What needs to be done:
When a line of the listing below has the string "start" in it, copy that line.

Information provided:
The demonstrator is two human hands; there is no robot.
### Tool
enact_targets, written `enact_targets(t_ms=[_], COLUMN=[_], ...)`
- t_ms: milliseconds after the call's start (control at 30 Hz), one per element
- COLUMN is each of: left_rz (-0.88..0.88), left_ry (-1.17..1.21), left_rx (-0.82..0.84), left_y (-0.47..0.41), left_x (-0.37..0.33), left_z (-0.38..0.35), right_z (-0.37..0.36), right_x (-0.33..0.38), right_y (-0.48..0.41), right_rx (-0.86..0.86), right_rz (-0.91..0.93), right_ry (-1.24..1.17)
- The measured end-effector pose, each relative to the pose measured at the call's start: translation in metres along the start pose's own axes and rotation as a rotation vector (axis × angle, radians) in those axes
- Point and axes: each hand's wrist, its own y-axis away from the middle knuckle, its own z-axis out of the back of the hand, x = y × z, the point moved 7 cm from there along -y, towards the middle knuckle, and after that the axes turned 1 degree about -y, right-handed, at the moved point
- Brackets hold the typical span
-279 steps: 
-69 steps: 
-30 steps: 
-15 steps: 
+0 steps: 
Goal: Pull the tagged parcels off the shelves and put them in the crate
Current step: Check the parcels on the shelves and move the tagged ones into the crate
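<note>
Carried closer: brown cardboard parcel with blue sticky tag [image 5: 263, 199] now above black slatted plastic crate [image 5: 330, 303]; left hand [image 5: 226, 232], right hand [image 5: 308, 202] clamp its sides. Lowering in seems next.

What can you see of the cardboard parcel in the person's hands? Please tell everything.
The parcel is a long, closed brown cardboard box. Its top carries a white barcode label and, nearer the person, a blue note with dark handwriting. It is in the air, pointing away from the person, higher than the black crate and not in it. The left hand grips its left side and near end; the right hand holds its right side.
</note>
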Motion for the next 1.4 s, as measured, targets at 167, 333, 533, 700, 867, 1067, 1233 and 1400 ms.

Result for this task:
- t_ms: milliseconds after the call's start (control at 30 Hz), one per element
- The measured end-effector pose, each relative to the pose measured at the call's start: translation in metres along the start pose's own axes and rotation as a rotation vector (axis × angle, radians) in those axes

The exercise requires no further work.